Exercise instructions ▸ Print the data exactly. Omit the pictures.

Provided material ▸
-- -- --
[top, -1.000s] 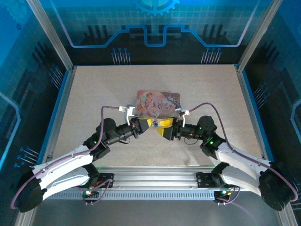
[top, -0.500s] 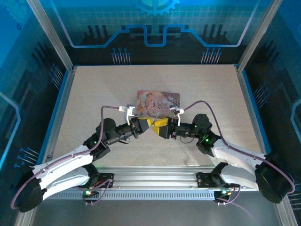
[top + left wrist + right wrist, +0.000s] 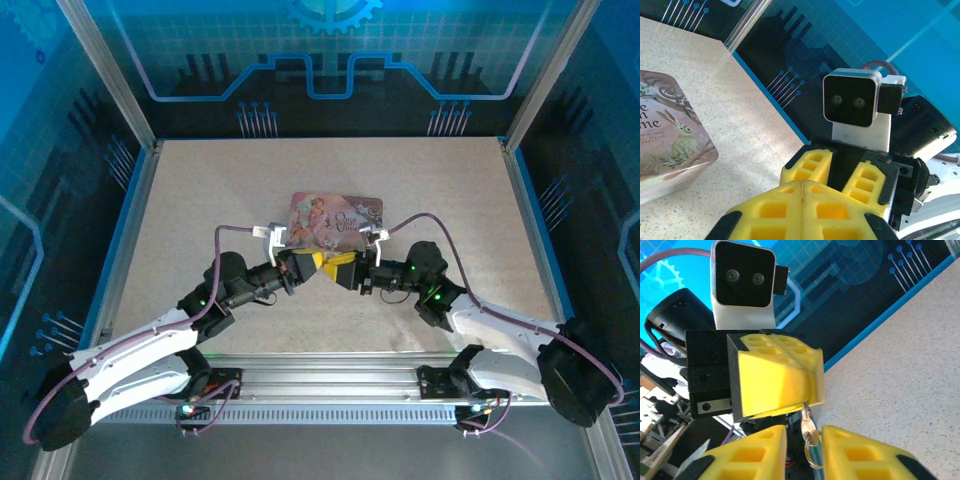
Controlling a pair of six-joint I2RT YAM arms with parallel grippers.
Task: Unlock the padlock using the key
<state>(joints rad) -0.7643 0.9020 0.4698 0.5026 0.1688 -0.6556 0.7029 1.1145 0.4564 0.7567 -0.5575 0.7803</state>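
Where yellow foam left jaws meet, thin metal key [image 3: 808,428] hangs.

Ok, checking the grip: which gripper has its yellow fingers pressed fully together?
The left gripper: its fingers meet, a small metal piece hanging from their tips. The right gripper's fingers stand apart.

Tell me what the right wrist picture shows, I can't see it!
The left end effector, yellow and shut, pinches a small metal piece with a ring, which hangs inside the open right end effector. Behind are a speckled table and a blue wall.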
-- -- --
Task solution ▸
[top, -1.000s] 
[top, -0.500s] 
[top + left wrist + right wrist, +0.000s] 
Controlling a pair of six-joint I2RT YAM arms with parallel grippers.
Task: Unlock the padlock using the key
<state>(joints rad) -0.7643 0.9020 0.4698 0.5026 0.1688 -0.6556 0.7029 1.1145 0.4564 0.7567 -0.5575 0.7803</state>
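Where yellow foam left jaws meet, thin metal key [image 3: 808,428] hangs.

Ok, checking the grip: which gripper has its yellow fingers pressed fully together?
The left gripper: its fingers meet, a small metal piece hanging from their tips. The right gripper's fingers stand apart.

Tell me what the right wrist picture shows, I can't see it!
The left end effector, yellow and shut, pinches a small metal piece with a ring, which hangs inside the open right end effector. Behind are a speckled table and a blue wall.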

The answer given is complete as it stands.